La journaliste et productrice de podcast Angélique Roché s’est associée aux dessinateurs émergents Alvin Epps, Millicent Monroe et Bex Glendining pour donner vie à Première liberté : l’histoire d’Opal Lee et de Juneteenth (Oni, février), une biographie graphique kaléidoscopique de l’éducatrice et activiste Opal Lee, connue sous le nom de « Grand-mère de Juneteenth ». Cette œuvre « édifiante » « met en lumière un héros des temps modernes », selon PWL’avis de. Le récit est encadré par les souvenirs de Lee alors qu’elle se prépare pour une visite à la Maison Blanche avec le président Biden pour célébrer la fête récemment reconnue par le gouvernement fédéral – et remonte à travers l’histoire, ainsi que la marche symbolique de Lee de 1 400 milles en 2016 qui a contribué à faire connaître sa campagne pour le 16 juin.
PW a discuté avec Roché de ses débuts dans la non-fiction graphique et de la raison pour laquelle il est essentiel de rendre l’histoire accessible à tous les types de lecteurs.
Comment avez-vous abordé la création du récit global ?
Cette première semaine, nous avons amené deux caméramans, le producteur et moi, et nous avons travaillé comme si c’était un planning de production. Par où commence-t-on avec un siècle de vie ? Devons-nous raconter cela du point de vue de son arrière-grand-mère, qui était une esclave en fuite ? Pouvons-nous dire cela depuis la Louisiane, d’où est originaire son grand-père : il a entassé ses enfants qu’il avait eus dans un chariot tiré par des chevaux et est venu à Texarkana. Je ne crois pas que j’étais préparé à voir à quel point son histoire serait incroyablement amusante et merveilleuse. Parce que Miss Opal disait « quand j’étais plus jeune », et elle voulait dire 30 ans. Elle ne voulait pas dire 12 ans. Il a fallu s’adapter à ce que « plus jeune » signifiait pour une personne qui a pris sa retraite dans les années 1970 et qui est toujours à toute vapeur depuis.
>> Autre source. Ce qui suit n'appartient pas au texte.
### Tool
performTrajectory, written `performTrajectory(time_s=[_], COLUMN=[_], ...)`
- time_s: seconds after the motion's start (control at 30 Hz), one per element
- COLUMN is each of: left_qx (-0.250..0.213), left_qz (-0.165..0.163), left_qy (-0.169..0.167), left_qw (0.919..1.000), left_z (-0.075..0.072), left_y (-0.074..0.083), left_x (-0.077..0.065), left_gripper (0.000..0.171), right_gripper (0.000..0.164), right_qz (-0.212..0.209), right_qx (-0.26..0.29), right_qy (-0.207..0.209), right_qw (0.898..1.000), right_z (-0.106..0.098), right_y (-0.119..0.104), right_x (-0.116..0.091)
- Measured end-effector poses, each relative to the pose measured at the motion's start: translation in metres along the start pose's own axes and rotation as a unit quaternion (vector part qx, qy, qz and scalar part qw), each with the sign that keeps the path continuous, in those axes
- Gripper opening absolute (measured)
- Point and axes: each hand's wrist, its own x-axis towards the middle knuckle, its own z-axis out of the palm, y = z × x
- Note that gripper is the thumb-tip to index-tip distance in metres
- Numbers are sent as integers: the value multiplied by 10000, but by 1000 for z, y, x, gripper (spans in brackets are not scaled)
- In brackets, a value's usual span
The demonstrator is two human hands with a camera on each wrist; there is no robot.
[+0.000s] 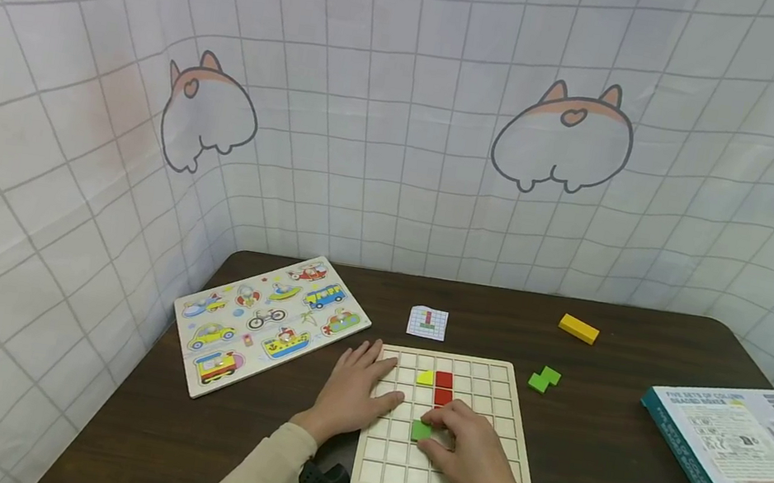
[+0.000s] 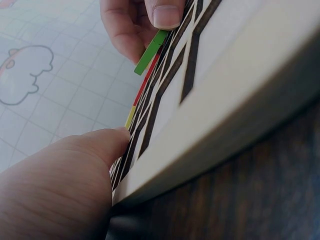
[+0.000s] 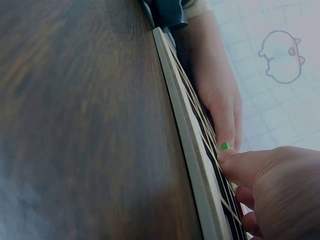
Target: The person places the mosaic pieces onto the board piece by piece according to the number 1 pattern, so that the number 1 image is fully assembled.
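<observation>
A wooden grid board (image 1: 373,473) lies at the front middle of the table. My left hand (image 1: 352,386) rests on its left edge, fingers stretched out and thumb over the grid. Between thumb and fingers, my right hand (image 1: 474,459) pinches a green square tile (image 1: 420,431) over the middle cells; in the left wrist view the green tile (image 2: 151,52) is tilted, close over the board. Farther up the grid sit a yellow triangular tile (image 1: 425,377) and, right of it, a red tile (image 1: 444,379) with another red tile (image 1: 443,398) below, partly behind my right fingers.
Behind the board lies a small pattern card (image 1: 427,323). Two green tiles (image 1: 538,383) and a yellow block (image 1: 578,329) lie to the right, with a boxed set (image 1: 737,461) beyond. A picture puzzle board (image 1: 251,346) lies at the left, near a grid-patterned curtain (image 1: 371,147).
</observation>
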Motion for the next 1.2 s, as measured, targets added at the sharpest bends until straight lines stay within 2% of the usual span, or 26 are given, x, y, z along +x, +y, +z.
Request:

Qu’est-ce qui a guidé votre décision de mêler histoire et biographie ?
Vous savez, avec le mouvement des droits civiques, nous pensons rarement aux gens qui travaillent chaque jour pour garantir que la communauté continue d’être forte. C’est tout aussi important, même si nous le voyons si rarement juxtaposé au récit plus large qui a été amplifié. C’était important pour moi de montrer que Miss Opal avait toujours été là.
Quel aspect de la personnalité d’Opal Lee étiez-vous le plus déterminé à capturer ?
Tout ça ! J’aimerais pouvoir la mettre en bouteille et la donner à tout le monde. Elle sait qui elle est. Elle ne voit pas d’impossible. Elle a toujours été celle qui prend soin des gens. Je voulais lui montrer qu’elle était tenace, fougueuse, impertinente et confiante. Parce que très souvent, les voix des personnes de couleur, et en particulier des femmes de couleur, leur sont volées. Je voulais que cet amour, cette attention, cette soif insatiable de connaissances, mais aussi cet ultime éducateur, existent. Je voulais m’assurer que les gens comprennent que ce type de personnalité se forme depuis 100 ans.
Comment Opal Lee a-t-elle réagi à l’idée d’un roman graphique sur sa vie ?
Miss Opal est déterminée à rencontrer les gens là où ils se trouvent. Elle souhaite que l’histoire soit racontée sur des supports où les gens peuvent être inspirés pour apporter un changement sans demander la permission. Elle souhaite que tous ceux qui trouvent cela plus accessible puissent accéder à l’histoire de la manière dont ils peuvent la traiter et la comprendre.
Juneteenth n’a été reconnu que récemment à l’échelle nationale depuis 2021. Pourquoi ce livre était-il important de publier maintenant, alors qu’Opal Lee approche de son 100e anniversaire ?
Ses 100 ans arrivent à 160 ans de la première célébration du 16 juin, et à un moment où cela ne fait pas de mal de rappeler aux gens que nous ne sommes pas si éloignés de notre passé, mais aussi comment notre passé continue de façonner notre présent. C’est un hasard, mais cela est également alimenté par mon désir de faire en sorte que Miss Opal et sa famille puissent tenir ce livre entre leurs mains. Ils nous ont accompagnés à chaque étape.
Cela a été un privilège et un honneur de pouvoir raconter cette histoire, non seulement parce qu’Opal Lee est si incroyable, mais aussi parce qu’elle est humaine. Il était très important que les gens puissent voir ce livre et sentir qu’eux aussi pouvaient faire la différence.